契約画面はWebサイトから各自で申し込む際と同じもので、オペレーターと同じ画面を見て補助してもらいながら進めていけることが主な違いとなる。印象に残った点としては、途中で運転免許証などの本人確認書類を撮影・アップロードする作業があるのだが、ここでは専用のホルダーに本人確認書類を入れて契約用端末の奥に設けられた定位置に戻せば、「全体が映っていない」「光が反射している」などのトラブルを避けてスムーズに撮影できるようになっている。
リモート契約ショップは在庫を持たないため、申込を終えた後は自宅にスマートフォンやSIMカードが届くのを待つことになる。
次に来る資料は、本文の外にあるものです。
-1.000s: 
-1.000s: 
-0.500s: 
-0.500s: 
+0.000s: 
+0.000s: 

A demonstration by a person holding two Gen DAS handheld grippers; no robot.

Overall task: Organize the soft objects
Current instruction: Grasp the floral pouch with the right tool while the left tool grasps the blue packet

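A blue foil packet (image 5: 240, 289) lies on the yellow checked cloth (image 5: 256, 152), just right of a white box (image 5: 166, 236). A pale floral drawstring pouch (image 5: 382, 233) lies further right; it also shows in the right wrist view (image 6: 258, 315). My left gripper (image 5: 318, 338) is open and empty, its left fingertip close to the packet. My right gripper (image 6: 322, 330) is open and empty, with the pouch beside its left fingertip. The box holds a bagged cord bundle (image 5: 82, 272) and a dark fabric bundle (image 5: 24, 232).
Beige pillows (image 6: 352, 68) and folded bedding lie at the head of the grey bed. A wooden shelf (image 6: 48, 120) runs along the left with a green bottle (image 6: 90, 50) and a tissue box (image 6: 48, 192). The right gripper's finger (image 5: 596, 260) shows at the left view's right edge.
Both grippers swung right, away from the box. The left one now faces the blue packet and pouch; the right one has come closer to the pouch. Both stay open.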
商品到着後の開通作業や初期設定のサポートも受け付けているため、不安であれば商品を持って再来店すると良いだろう。
やや未完成な部分もあるが、新しい窓口の形になるかもしれない
リモート契約ショップのブースにはモバイル回線を利用するWi-Fiルーターが仕込まれており、出店にあたって回線工事の必要はない。約2m四方の小さなスペースと電源さえあればどこにでも速やかにオープンでき、出店期間中の運用コストも低いため、これまで出店に至らなかった場所でも柔軟に展開できる。もちろん、リモート契約ショップを足がかりに、実績を見て本格出店という流れもあり得るだろう。
体験してみた感想としては、操作につまずく来店者が出そうな場面やZoomの接続が不安定になる場面は見られたものの、改良を重ねていけば新しい窓口の形として受け入れられる可能性は十分にあると感じた。まずは5店舗でニーズや運営方法を検証するために試験運用するとのことだが、今後の本格展開にも期待したい。